Yermakova Irena I, Potter Adam W, Chapman Christopher L, Friedl Karl E
International Research-Training Centre for Information Technologies and Systems National Academy of Sciences, Kiev, Ukraine.
U.S. Army Research Institute of Environmental Medicine, 10 General Greene Avenue, Bldg 42 Natick, MA, 01760-5007, USA.
J Therm Biol. 2025 Jul;131:104203. doi: 10.1016/j.jtherbio.2025.104203. Epub 2025 Jul 5.

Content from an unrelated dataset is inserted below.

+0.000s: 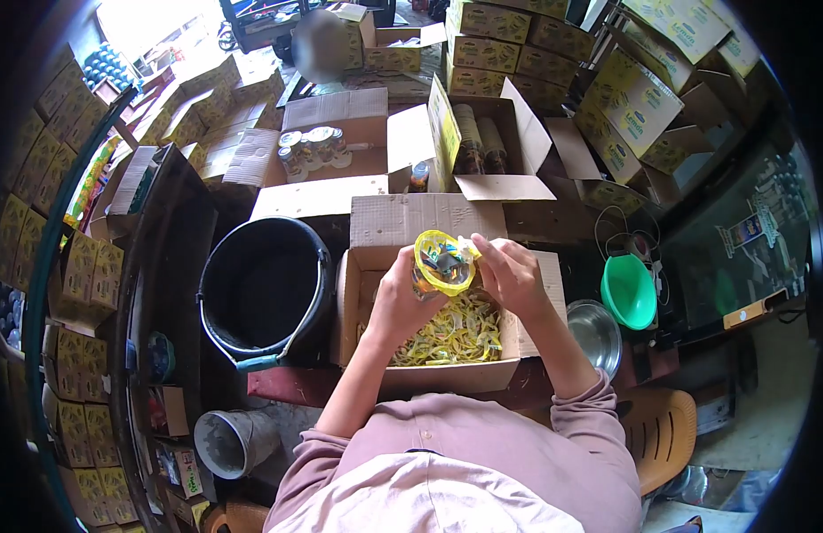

Olympic triathlons are physiologically challenging with varying environmental conditions and physical demands through three events that create a complex dynamic affecting performance and injury risk. Mathematical models provide useful insights into these physiological and thermal responses imposed on individuals and allow for risk mitigation strategies, after action assessments, and for potential training optimization. The purpose of this study was to evaluate thermoregulatory responses continuously during Olympic triathlon for athletes using a mathematical model. Methods: The Health Risk Prediction Model (HRP), a validated 14-segment mathematical model was used to predict physiological and thermoregulatory outcomes during each phase of an Olympic triathlon. Simulated inputs were derived from the observed conditions from the Summer Olympic Games - Rio de Janeiro - 2016, during the men's triathlon (August 18, 2016, starting at 11:00 a.m.). Environmental conditions were: water temperature of 25 °C, air temperature 28 °C, relative humidity 50 %, and 5 m/s wind speed. Metabolic rates were calculated based on times to finish each phase (swimming 36 min at 900 kcal/h, cycling 72 min at 1000 kcal/h, and running 60 min at 900 kcal/h), associated transition times (3 and 1.5 min), and the entire collective event (2 h, 52 min, 30 s). Results and Discussion: This work represents an initial effort to comprehensively model physiological and thermoregulatory effects during an extraordinarily complex event, the Olympic triathlon. Physiological modeling provides insights into the interrelated changes occurring during each phase of exercise and the transitions between them. Lastly, these model results focus additional research questions.
奥运会铁人三项赛在生理上具有挑战性,因为它包含三个项目,环境条件各异,对体能的要求也不同,这些因素构成了一个复杂的动态过程,会影响比赛成绩和受伤风险。数学模型有助于深入了解个体在此过程中产生的生理和热反应,并能制定风险缓解策略、进行事后评估以及优化潜在训练方案。本研究的目的是使用数学模型持续评估奥运会铁人三项赛中运动员的体温调节反应。方法:采用经过验证的包含14个部分的健康风险预测模型(HRP),来预测奥运会铁人三项赛每个阶段的生理和体温调节结果。模拟输入数据来自2016年里约热内卢夏季奥运会男子铁人三项赛(2016年8月18日上午11点开始)的观测条件。环境条件为:水温25摄氏度,气温28摄氏度,相对湿度50%,风速5米/秒。代谢率根据完成每个阶段的时间(游泳36分钟,功率900千卡/小时;骑行72分钟,功率1000千卡/小时;跑步60分钟,功率900千卡/小时)、相关的转换时间(3分钟和1.5分钟)以及整个比赛(2小时52分30秒)来计算。结果与讨论:这项工作是对奥运会铁人三项赛这一极其复杂的赛事中的生理和体温调节效应进行全面建模的初步尝试。生理建模有助于深入了解运动各阶段以及各阶段之间转换过程中发生的相互关联的变化。最后,这些模型结果引出了更多有待研究的问题。